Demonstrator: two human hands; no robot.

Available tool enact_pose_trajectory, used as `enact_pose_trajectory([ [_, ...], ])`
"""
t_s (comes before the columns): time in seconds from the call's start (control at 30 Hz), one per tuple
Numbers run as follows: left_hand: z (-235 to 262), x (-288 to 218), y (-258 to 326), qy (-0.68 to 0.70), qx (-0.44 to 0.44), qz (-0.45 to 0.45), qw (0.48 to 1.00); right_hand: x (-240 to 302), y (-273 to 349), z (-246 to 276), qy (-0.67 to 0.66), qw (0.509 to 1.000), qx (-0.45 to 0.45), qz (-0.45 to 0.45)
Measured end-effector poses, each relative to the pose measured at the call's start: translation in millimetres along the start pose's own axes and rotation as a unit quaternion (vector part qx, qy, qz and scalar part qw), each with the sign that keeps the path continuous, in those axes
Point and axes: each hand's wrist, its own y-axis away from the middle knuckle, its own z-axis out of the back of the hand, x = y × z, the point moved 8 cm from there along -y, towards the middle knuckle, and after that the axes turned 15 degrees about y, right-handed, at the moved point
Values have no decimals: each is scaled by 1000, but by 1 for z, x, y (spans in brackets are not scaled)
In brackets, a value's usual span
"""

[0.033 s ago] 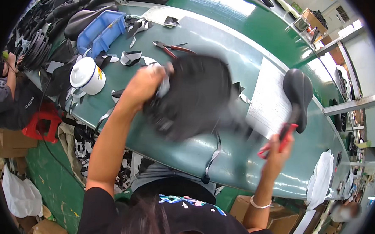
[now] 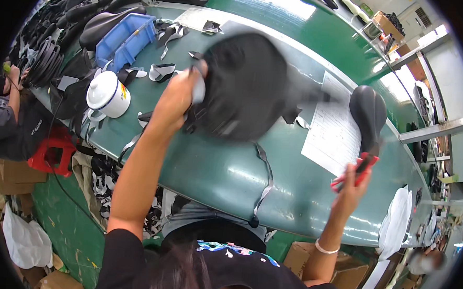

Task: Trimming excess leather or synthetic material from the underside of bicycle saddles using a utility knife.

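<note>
Gripped at its near edge by the left hand (image 2: pixel 177 97), a black bicycle saddle (image 2: pixel 250 88) is held lifted above the green surface (image 2: pixel 214 175), blurred by motion, while the right hand (image 2: pixel 350 190) is closed around red-handled pliers (image 2: pixel 357 171) raised at about four o'clock from it. The work is judged to be midway: scraps of trimmed strip (image 2: pixel 162 72) lie about the surface, a second saddle (image 2: pixel 369 112) sits at three o'clock, and the held one is not yet set down. Its long axis is judged to run from nine to three o'clock, the narrow nose pointing toward three, though blur leaves this uncertain.
</note>
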Motion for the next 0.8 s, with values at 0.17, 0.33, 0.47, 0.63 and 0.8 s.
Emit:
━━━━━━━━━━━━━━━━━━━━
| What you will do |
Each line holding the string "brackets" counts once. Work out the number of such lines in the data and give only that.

| Output of the exercise |
2